Discussies over tests en testgebruik leiden klaarblijkelijk dus tot meer inzicht in hoe tests gebruikt worden, waar mogelijke ‘problemen’ optreden, en waar testgebruikers behoefte aan hebben. Psychologen zijn goede informanten, omdat zij veelal degenen zijn die de tests gebruiken bij hun werk. Daarnaast is het belangrijk dat er draagvlak heerst onder testgebruikers, en dus ook onder psychologen, bij nieuwe initiatieven of nieuwe maatregelingen inzake tests en testgebruik. Daarom heeft de European Federation of Psychologists’ Associations (EFPA) ervoor gekozen om, vanaf 2000, ieder decennium vragenlijsten over tests en testgebruik uit te zetten onder psychologen in Europa. In deze vragenlijsten wordt psychologen de afgelopen decennia ook expliciet gevraagd naar hun mening over de afname van tests met behulp van papier-en-potlood versus via een computer (computer based tests – CBT), omdat juist de afname van tests via de computer de afgelopen decennia een grote vlucht heeft genomen. De COTAN/NIP organiseert de deelname aan deze onderzoeken van psychologen uit Nederland.

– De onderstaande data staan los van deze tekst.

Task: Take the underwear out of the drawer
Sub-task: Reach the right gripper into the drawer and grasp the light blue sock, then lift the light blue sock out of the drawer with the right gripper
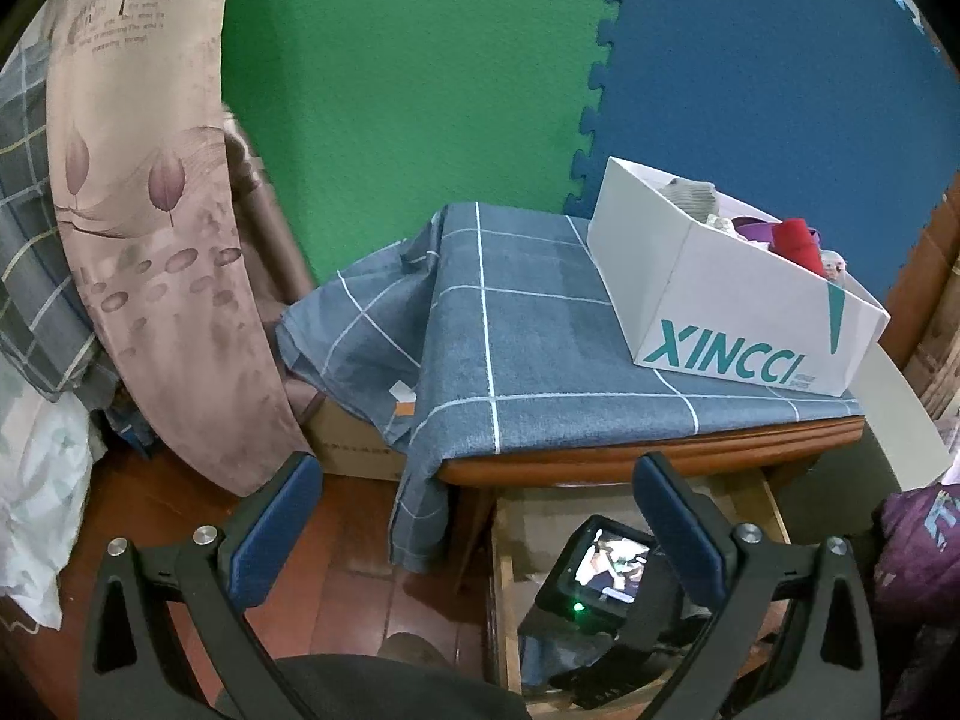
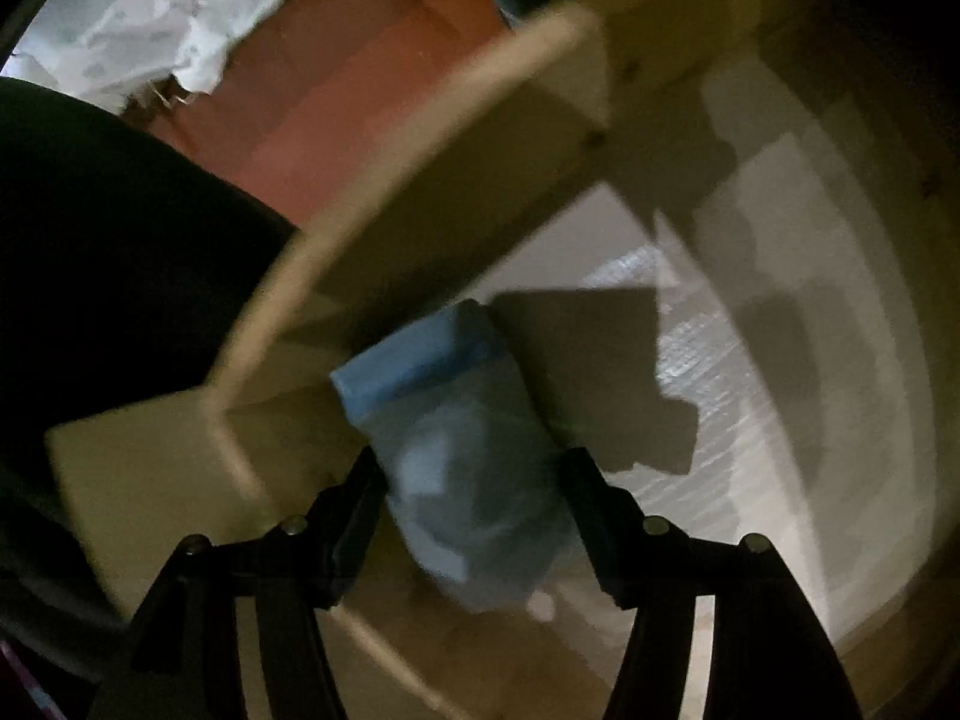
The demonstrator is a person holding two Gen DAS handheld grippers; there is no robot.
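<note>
A folded blue-grey pair of underwear (image 2: 462, 456) with a lighter blue band lies in a corner of the pale wooden drawer (image 2: 420, 192). My right gripper (image 2: 474, 477) points steeply down into the drawer. Its black fingers (image 2: 363, 486) stand on either side of the bundle, which keeps its shape; the blur hides any contact. In the left wrist view the open drawer (image 1: 501, 570) sits under the table, and the right gripper's camera unit (image 1: 606, 564) with its lit screen is inside it. My left gripper (image 1: 480, 504) hangs open and holds nothing, above the floor and the drawer's front.
A white XINCCI box (image 1: 720, 312) of clothes stands on the table's blue checked cloth (image 1: 528, 324). A flowered curtain (image 1: 150, 210) hangs at the left, with bedding below it. A dark-clothed leg (image 2: 108, 228) is beside the drawer, over red-brown floor (image 2: 360, 60).
</note>
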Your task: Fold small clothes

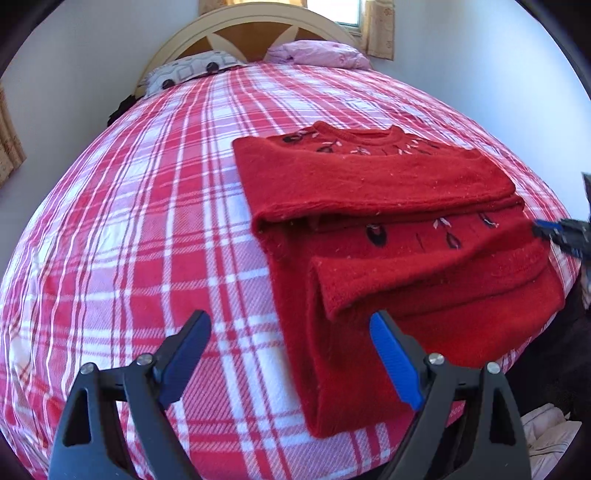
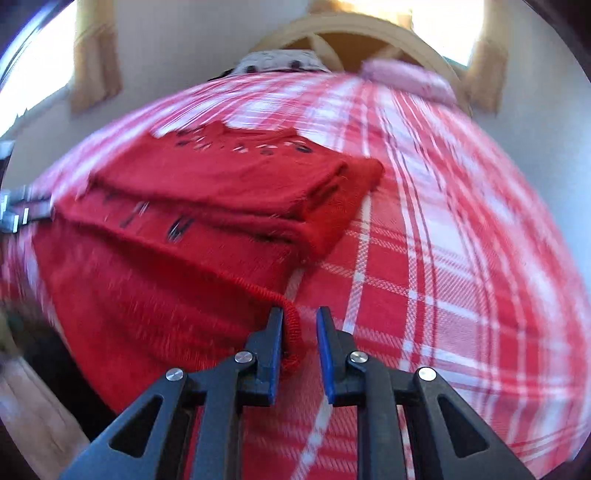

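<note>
A bed covered in a red, pink and white plaid sheet (image 1: pixel 147 229) fills both views, running away ahead of the jaws to a cream arched headboard (image 1: pixel 255 26) with tan wood panels. Against it lie a grey patterned pillow (image 1: pixel 184 72) and a pink one (image 1: pixel 317 53); white walls and yellow-tan curtains (image 1: pixel 378 33) frame a bright window behind. No containers and no readable writing show. The red sweater (image 1: pixel 388 229), embroidered with dark and pale motifs near its neckline, lies partly folded on the sheet, its upper part doubled over the body. The left gripper (image 1: pixel 290 338) has its jaws spread wide and grips nothing; the sweater's near left edge lies just ahead of them, its bulk ahead and to the right of the blue-padded right finger, with bare plaid ahead of the left finger. The right gripper (image 2: pixel 300 326) shows its jaws slightly apart with a ribbed corner of the sweater hanging between them, lying against the left finger and clear of the right one. From there the sweater spreads ahead and to the left of the jaws, plaid sheet to their right. The right wrist view is motion-blurred. At the far right edge of the left wrist view, the right gripper's blue tip sits at the sweater's right side.
</note>
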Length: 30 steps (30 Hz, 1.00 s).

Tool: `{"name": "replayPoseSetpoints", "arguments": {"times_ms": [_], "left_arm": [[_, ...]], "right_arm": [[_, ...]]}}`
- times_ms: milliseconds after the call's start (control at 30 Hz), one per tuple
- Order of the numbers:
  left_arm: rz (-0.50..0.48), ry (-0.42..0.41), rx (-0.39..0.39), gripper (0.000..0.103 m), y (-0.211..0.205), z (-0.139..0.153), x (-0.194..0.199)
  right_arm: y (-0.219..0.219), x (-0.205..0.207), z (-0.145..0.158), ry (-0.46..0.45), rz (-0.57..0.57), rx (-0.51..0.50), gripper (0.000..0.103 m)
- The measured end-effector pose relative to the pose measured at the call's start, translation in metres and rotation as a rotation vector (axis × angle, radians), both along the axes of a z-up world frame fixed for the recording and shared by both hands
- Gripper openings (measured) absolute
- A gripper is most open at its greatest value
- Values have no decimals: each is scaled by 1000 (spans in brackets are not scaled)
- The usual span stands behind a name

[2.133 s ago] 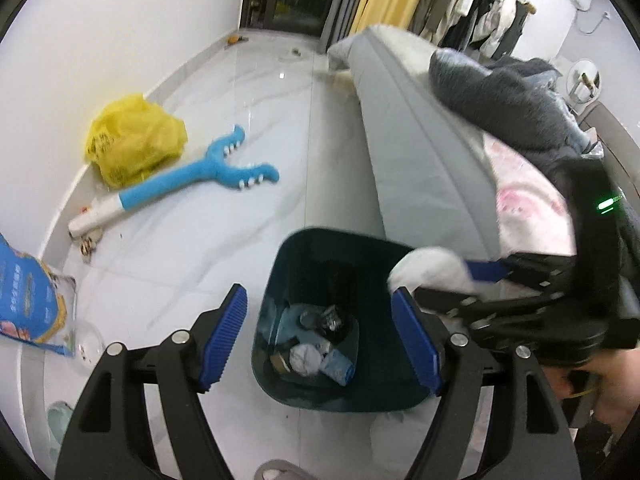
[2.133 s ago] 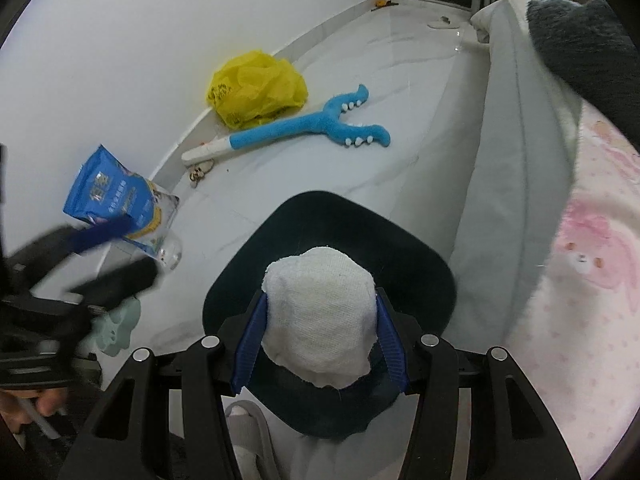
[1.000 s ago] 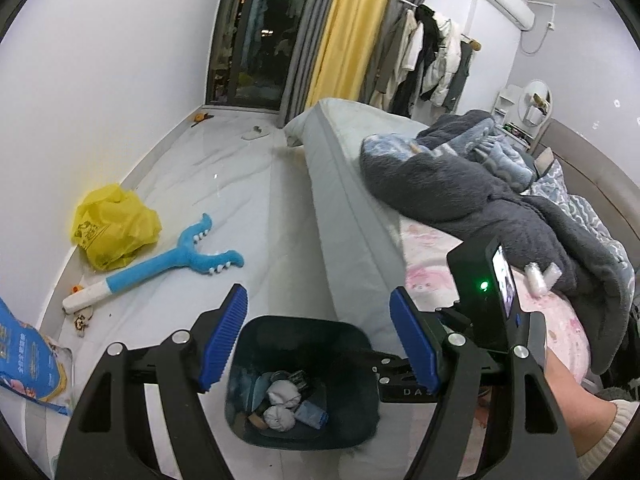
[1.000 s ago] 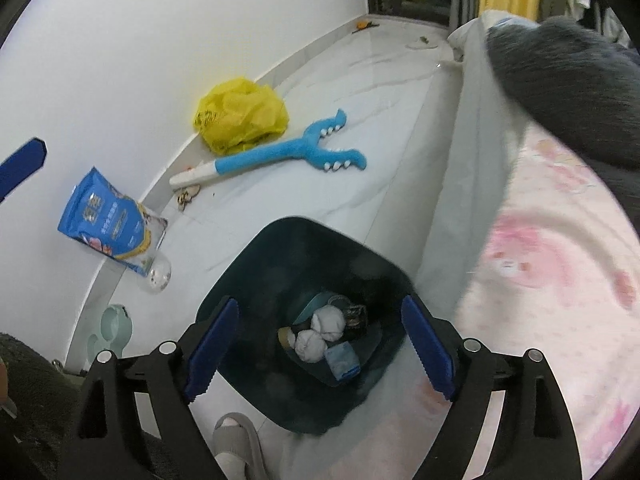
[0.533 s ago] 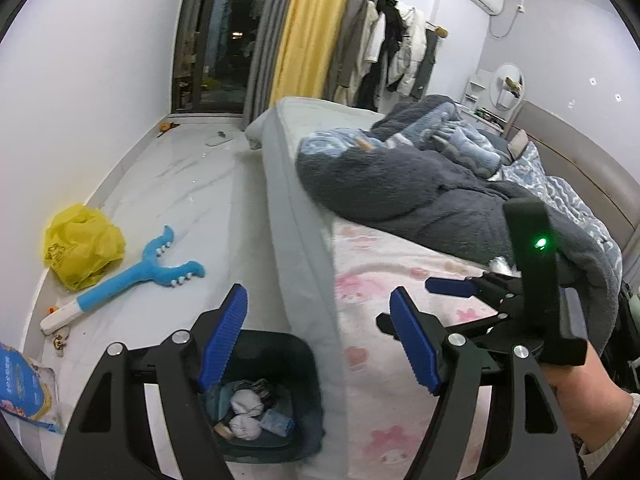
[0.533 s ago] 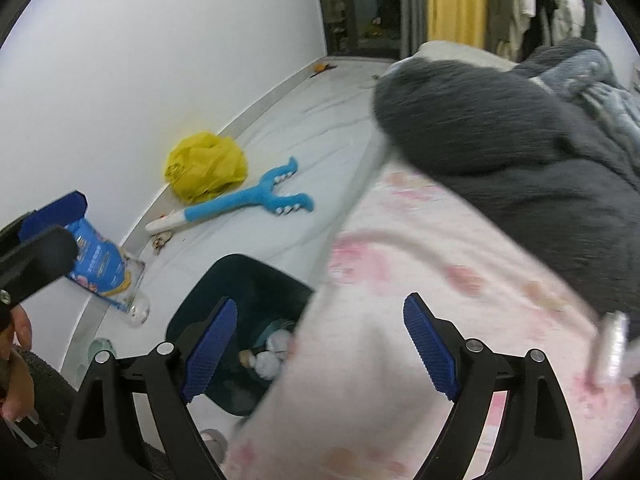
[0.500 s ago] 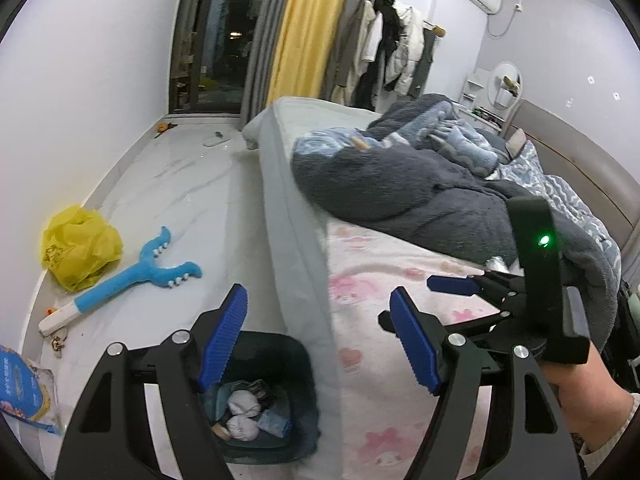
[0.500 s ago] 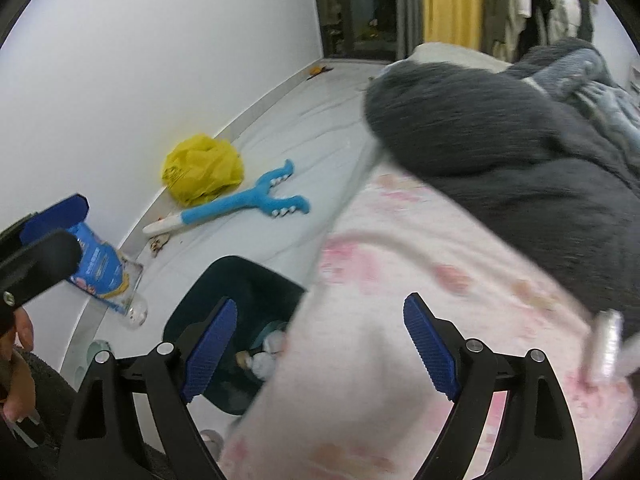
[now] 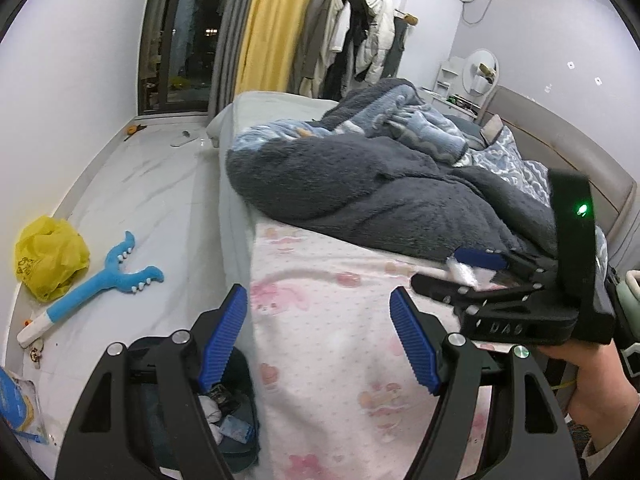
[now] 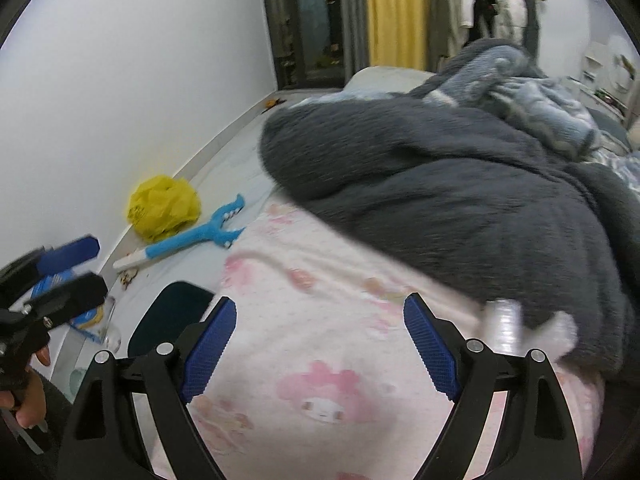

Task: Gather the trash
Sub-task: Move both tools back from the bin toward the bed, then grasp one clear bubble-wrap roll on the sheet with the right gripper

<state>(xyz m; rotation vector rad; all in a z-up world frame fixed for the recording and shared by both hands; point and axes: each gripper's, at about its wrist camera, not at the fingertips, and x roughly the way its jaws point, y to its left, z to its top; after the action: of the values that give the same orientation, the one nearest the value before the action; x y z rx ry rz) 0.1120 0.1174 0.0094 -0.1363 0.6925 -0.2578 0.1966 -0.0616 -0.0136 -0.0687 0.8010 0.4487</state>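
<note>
A dark teal trash bin [image 9: 240, 436] stands on the floor beside the bed, with white wads and wrappers inside; its rim also shows in the right wrist view [image 10: 168, 312]. My left gripper [image 9: 320, 338] is open and empty above the bed's edge. My right gripper [image 10: 318, 346] is open and empty over the pink sheet [image 10: 320, 320]; it also shows in the left wrist view [image 9: 460, 270]. A white crinkled wrapper [image 10: 505, 326] and a white wad [image 10: 562, 334] lie on the sheet by the grey blanket [image 10: 460, 184], right of my right gripper.
On the floor lie a yellow plastic bag [image 9: 48, 258], a blue plush claw toy [image 9: 100, 284] and a blue snack bag [image 9: 14, 408] by the wall. The bed carries a heap of grey and blue blankets [image 9: 380, 184]. Clothes hang at the back.
My right gripper dropped the white wad into the bin and opened. Both grippers then rose and swung right from the bin to over the bed.
</note>
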Motion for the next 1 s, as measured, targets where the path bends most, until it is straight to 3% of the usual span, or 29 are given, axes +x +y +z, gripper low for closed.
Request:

De afgelopen jaren zijn er diverse artikelen gepubliceerd over Europese data verzameld met deze vragenlijsten, in 2000 en 2009. Zo vonden Evers en collega’s (2012) dat de houding van psychologen ten opzichte van tests en het gebruik van tests in Europa (veelal) positiever was in 2009 dan in 2000. Verder waren psychologen meer tevreden over de hoeveelheid beschikbare informatie over de psychometrische kwaliteit van tests in 2009 dan in 2000. Ook voelden psychologen zich beter uitgerust (qua scholing) om tests te gebruiken in 2009 dan in 2000. De psychologen vermeldden daarbij dat zij hun kennis over tests en testgebruik met name hadden vergaard door het volgen van trainingen na hun masteropleidingen.

Evers en collega’s (2017) vonden daarnaast een relatie tussen de specialisatie van de psycholoog en de antwoorden op de 2009-vragenlijst, meer specifiek de antwoorden op items die bezorgdheid over onjuist testgebruik en de acceptatie van via het internet afgenomen tests meten. Op deze items toonden in 2009 arbeids- en organisatie (a&o) psychologen een grotere bezorgdheid over het onjuist gebruik van tests én een grotere waardering voor internettests dan schoolpsychologen en klinisch psychologen. Een mogelijke verklaring voor de eerste associatie is, volgens Evers en collega’s, dat indertijd binnen het a&o-vakgebied relatief meer niet-psychologen tests gebruikten. Een verklaring voor de tweede associatie kan zijn dat internet-tests in 2009 al vaker gebruikt werden in de a&o-psychologie dan in de schoolpsychologie en klinische psychologie, wat kan leiden tot grotere acceptatie.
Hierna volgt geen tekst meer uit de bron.